Sunday, January 16, 2011
Dirty Snow Cake
I found a new recipe that sounded so good, so I gave it a try yesterday. It's a white cake with crushed Oreos added to it (the "dirty" snow). The filling is 1 cup of whipping cream, a little sugar and more crushed Oreos. The frosting is 2 cups of whipping cream and 1/4 cup of sugar. I added a touch of vanilla extract and powdered sugar. So pretty, and it tasted even better than I thought it would!

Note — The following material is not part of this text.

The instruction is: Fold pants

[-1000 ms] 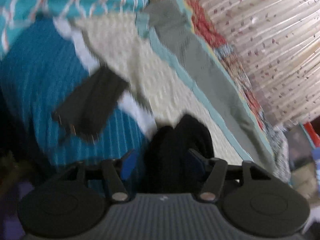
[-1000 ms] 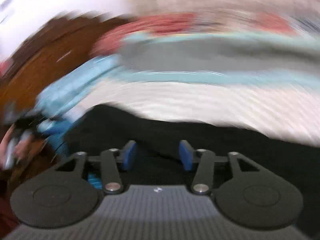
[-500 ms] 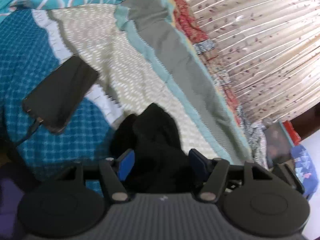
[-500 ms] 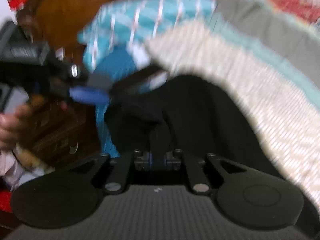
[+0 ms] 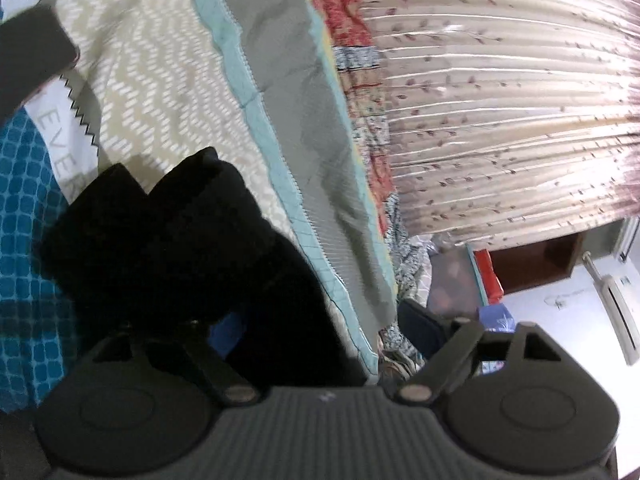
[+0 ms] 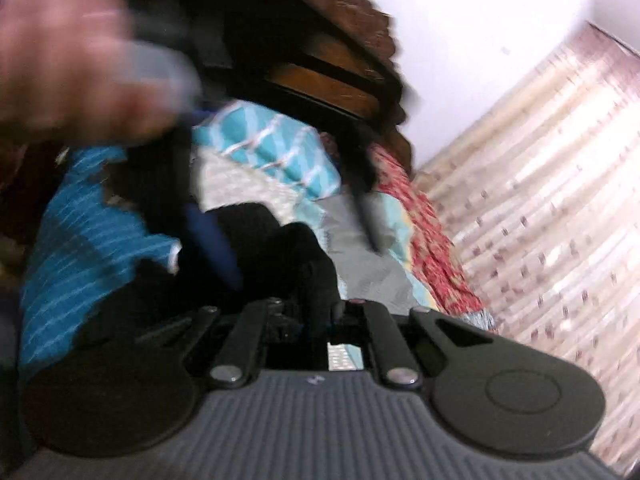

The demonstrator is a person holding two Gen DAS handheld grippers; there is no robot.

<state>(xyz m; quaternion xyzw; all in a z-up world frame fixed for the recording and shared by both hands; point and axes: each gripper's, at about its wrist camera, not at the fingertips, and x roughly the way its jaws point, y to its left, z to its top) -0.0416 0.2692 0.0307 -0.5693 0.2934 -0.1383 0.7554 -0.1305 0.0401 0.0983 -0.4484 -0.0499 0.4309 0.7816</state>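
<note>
Bed: quilted bedspread point(image 5: 168, 80), cream zigzag centre, teal grid patch toward its left edge, grey-and-aqua border point(image 5: 304, 128) along the curtain-side edge. Striped curtain point(image 5: 500, 100) beyond that edge. Dark flat object, probably a phone point(image 5: 28, 52), lies at the far left of the spread.

Black pants point(image 5: 168, 248): bunched, lumpy heap on the cream and teal part of the spread, well short of the grey border. No clear long axis; legs and waistband not distinguishable, fabric too dark to read folds. The heap runs straight ahead of both tools, close in.

Left gripper point(image 5: 312, 332): fingers set wide apart, pants cloth lying between them and over the left blue pad; whether it is pinched, cannot tell. Judged nearer the heap's bed-side bulk.

Right gripper point(image 6: 310, 312): fingers drawn together, clamped on a ridge of the pants cloth that rises directly from the tips. View blurred.

Judgement: the cloth needs spreading flat across the cream area before any fold line exists.
</note>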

Saturday, January 15, 2011
Sunrise
Because of the husband's new job, the alarm goes off at 4 a.m. 6 mornings a week. I actually rather like it--since I don't have to be at work until 8, it gives me some quiet time to try and get a few things done. Of course, I'm usually in bed by 8 every night. Guess its a good thing I don't have a social life! And I can watch most of the evening TV shows I like on-line so I've not missed much. I'm sure about the time I get really used to it, they will move him to a different shift!
Half-Mast
As a result of the shooting in Arizona, this week has been so upsetting and sparked so many discussions. Quite often living in this right-wing community is frustrating for me. My husband and I have had many discussions over the last two years about this very thing happening--I'm almost surprised that it hasn't happened before now. The sinking feeling I get in my gut now is in response to my fear that it's going to trigger copy-cats. I'm not sure this is going to be a lone tragedy. But I can hope.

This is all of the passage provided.